Exercise requirements.
Could you please retype the records exactly, minus their pictures?

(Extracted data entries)
##############################

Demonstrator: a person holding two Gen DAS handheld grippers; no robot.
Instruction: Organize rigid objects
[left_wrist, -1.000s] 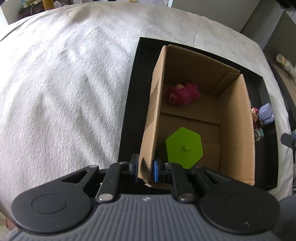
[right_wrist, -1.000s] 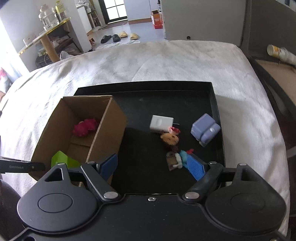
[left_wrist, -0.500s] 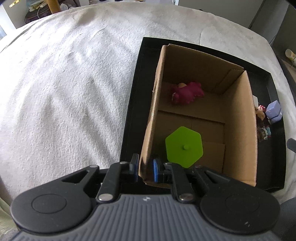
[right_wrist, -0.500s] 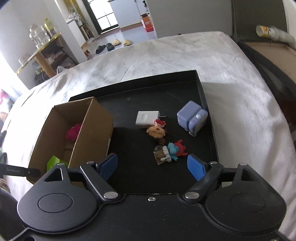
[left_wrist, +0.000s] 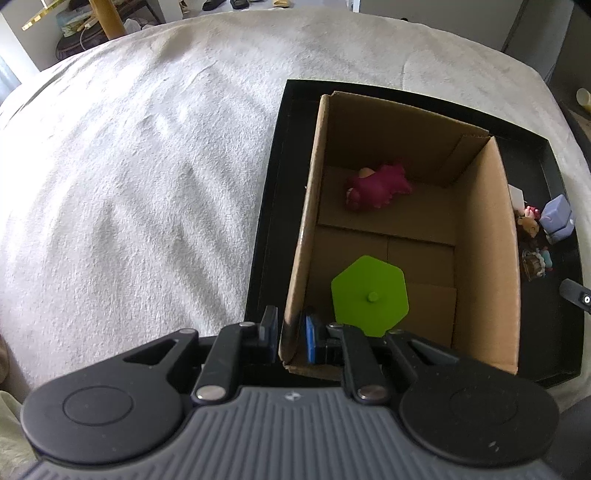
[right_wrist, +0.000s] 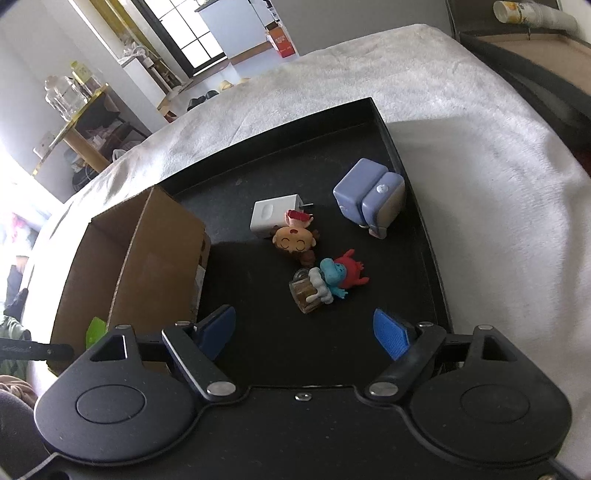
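Note:
My left gripper (left_wrist: 290, 328) is shut on the near left wall of the cardboard box (left_wrist: 487, 258), which stands in the black tray (left_wrist: 273, 206). Inside the box lie a green hexagonal piece (left_wrist: 369, 295) and a magenta plush toy (left_wrist: 380, 181). My right gripper (right_wrist: 304, 332) is open and empty above the tray (right_wrist: 258, 177), with a blue and red figure with a mug (right_wrist: 328, 280) just beyond its fingertips. Further off lie a brown-haired figure (right_wrist: 295, 240), a white charger (right_wrist: 273, 214) and a lavender block (right_wrist: 373, 195). The box (right_wrist: 155, 251) is at the left.
The tray rests on a white fuzzy cover (left_wrist: 129, 166) with a rounded edge. A shelf with jars (right_wrist: 70, 103) stands beyond it at the far left of the right wrist view. A dark surface with a paper cup (right_wrist: 532, 14) lies at the far right.
My right gripper has moved forward and to the right over the tray, so the small toys now lie between its fingertips' line. The left gripper keeps its hold on the box wall.

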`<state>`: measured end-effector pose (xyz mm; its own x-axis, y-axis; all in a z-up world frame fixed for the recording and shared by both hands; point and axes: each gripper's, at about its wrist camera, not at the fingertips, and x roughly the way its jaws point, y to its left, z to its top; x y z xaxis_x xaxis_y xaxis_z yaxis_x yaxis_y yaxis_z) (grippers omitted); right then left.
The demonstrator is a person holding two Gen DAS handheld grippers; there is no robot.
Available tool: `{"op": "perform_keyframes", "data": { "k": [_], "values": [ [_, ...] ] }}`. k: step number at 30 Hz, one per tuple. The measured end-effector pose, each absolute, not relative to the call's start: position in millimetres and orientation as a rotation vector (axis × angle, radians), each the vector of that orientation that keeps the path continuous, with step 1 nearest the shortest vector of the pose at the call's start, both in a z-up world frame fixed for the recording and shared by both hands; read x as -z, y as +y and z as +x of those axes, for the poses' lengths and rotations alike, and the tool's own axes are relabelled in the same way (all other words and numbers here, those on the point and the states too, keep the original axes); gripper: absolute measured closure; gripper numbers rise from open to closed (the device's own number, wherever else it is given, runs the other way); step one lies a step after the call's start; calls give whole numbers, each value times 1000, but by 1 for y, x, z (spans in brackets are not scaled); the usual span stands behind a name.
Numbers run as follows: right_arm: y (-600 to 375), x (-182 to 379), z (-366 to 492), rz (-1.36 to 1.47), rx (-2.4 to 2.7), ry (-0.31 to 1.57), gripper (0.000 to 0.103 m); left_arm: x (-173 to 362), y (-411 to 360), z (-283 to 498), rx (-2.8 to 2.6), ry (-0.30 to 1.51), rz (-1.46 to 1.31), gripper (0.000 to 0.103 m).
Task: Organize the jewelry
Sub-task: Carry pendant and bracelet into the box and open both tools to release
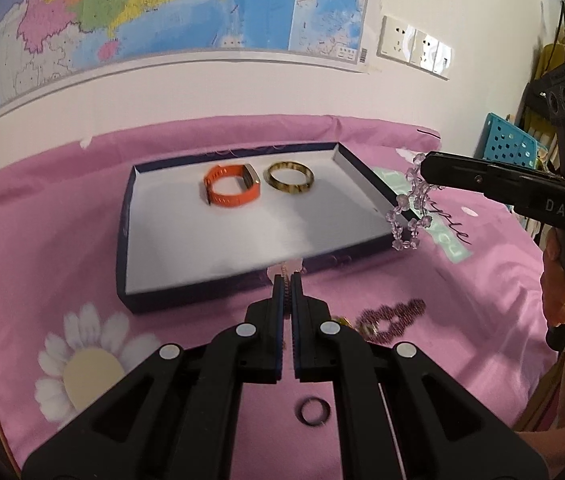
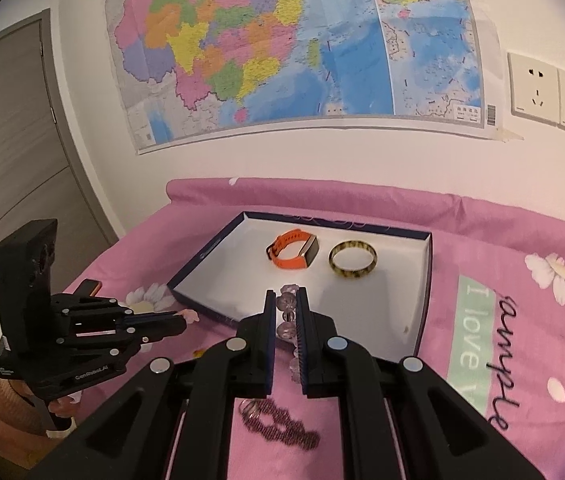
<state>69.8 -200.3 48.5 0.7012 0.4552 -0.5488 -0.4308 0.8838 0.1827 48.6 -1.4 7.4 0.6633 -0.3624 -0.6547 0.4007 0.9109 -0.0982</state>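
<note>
wall map (image 2: 294, 52), wall sockets (image 2: 554, 94), grey door (image 2: 14, 152)

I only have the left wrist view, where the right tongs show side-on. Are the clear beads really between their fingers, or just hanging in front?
Observer: Between them. The right wrist view looks straight down the right tongs, and the clear bead bracelet is pinched between the two fingers, with more beads trailing back toward the camera.
Operator: What lies under those tongs?
Observer: The dark purple beaded bracelet, on the pink cloth short of the tray.
</note>
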Motion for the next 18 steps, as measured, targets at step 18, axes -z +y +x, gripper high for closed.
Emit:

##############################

Solution below.
Demonstrator: a person holding two Gen DAS handheld grippers; no robot.
Instruction: Organize rigid objects
[left_wrist, -1.000s] 
[right_wrist, -1.000s] 
[left_wrist, -0.500s] 
[right_wrist, -0.500s] 
[left_wrist, +0.000s] 
[right_wrist, +0.000s] 
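Note:
My left gripper (left_wrist: 290, 328) is shut on the near left wall of the cardboard box (left_wrist: 487, 258), which stands in the black tray (left_wrist: 273, 206). Inside the box lie a green hexagonal piece (left_wrist: 369, 295) and a magenta plush toy (left_wrist: 380, 181). My right gripper (right_wrist: 304, 332) is open and empty above the tray (right_wrist: 258, 177), with a blue and red figure with a mug (right_wrist: 328, 280) just beyond its fingertips. Further off lie a brown-haired figure (right_wrist: 295, 240), a white charger (right_wrist: 273, 214) and a lavender block (right_wrist: 373, 195). The box (right_wrist: 155, 251) is at the left.
The tray rests on a white fuzzy cover (left_wrist: 129, 166) with a rounded edge. A shelf with jars (right_wrist: 70, 103) stands beyond it at the far left of the right wrist view. A dark surface with a paper cup (right_wrist: 532, 14) lies at the far right.
My right gripper has moved forward and to the right over the tray, so the small toys now lie between its fingertips' line. The left gripper keeps its hold on the box wall.
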
`<state>`: measured end-effector pose (xyz mm; its own x-axis, y-axis; all in a z-up world frame fixed for the recording and shared by both hands; point and axes: each gripper's, at about its wrist camera, not at the fingertips, and x roughly the way its jaws point, y to its left, z to its top; x y z xaxis_x xaxis_y xaxis_z yaxis_x yaxis_y yaxis_z) (grippers omitted); right then left.
The demonstrator is a person holding two Gen DAS handheld grippers; there is no robot.
Available tool: `{"op": "perform_keyframes", "data": { "k": [_], "values": [ [_, ...] ] }}`. k: step number at 30 Hz, one per tuple. The measured end-effector pose, each absolute, not relative to the call's start: position in millimetres and orientation as a rotation vector (axis × angle, radians), each the vector of that orientation that keeps the path continuous, with step 1 nearest the shortest vector of the pose at the call's start, both in a z-up world frame fixed for the recording and shared by both hands; read x as -z, y as +y and z as +x of those axes, for the poses' lengths and rotations alike, and the tool's own axes are relabelled in the same way (all other words and numbers here, those on the point and the states too, keep the original axes); gripper: absolute measured closure; gripper numbers rise from open to closed (the device's own number, wherever else it is given, runs the other way); step one lies a step after the call's start; calls give whole numbers, each value times 1000, but by 1 for y, x, z (spans in brackets are not scaled); the usual span stands behind a name.
Numbers run as follows: right_arm: y (-600 to 375), x (-182 to 379), z (-366 to 492), rz (-1.36 to 1.47), rx (-2.4 to 2.7), ry (-0.31 to 1.57), gripper (0.000 to 0.103 m); left_arm: x (-173 to 362), y (-411 to 360), z (-283 to 498), rx (-2.8 to 2.6), ry (-0.30 to 1.51), rz (-1.46 to 1.31), gripper (0.000 to 0.103 m).
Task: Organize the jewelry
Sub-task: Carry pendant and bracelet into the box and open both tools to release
<state>69.8 -200.3 48.5 0.7012 0.4552 -0.5488 -0.4308 0.8838 0.1827 48.6 -1.4 7.4 0.6633 -0.3624 -0.6547 0.4007 0.9109 -0.0982</state>
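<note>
wall map (image 2: 294, 52), wall sockets (image 2: 554, 94), grey door (image 2: 14, 152)

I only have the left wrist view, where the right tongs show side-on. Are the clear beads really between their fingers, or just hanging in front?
Observer: Between them. The right wrist view looks straight down the right tongs, and the clear bead bracelet is pinched between the two fingers, with more beads trailing back toward the camera.
Operator: What lies under those tongs?
Observer: The dark purple beaded bracelet, on the pink cloth short of the tray.
</note>
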Motion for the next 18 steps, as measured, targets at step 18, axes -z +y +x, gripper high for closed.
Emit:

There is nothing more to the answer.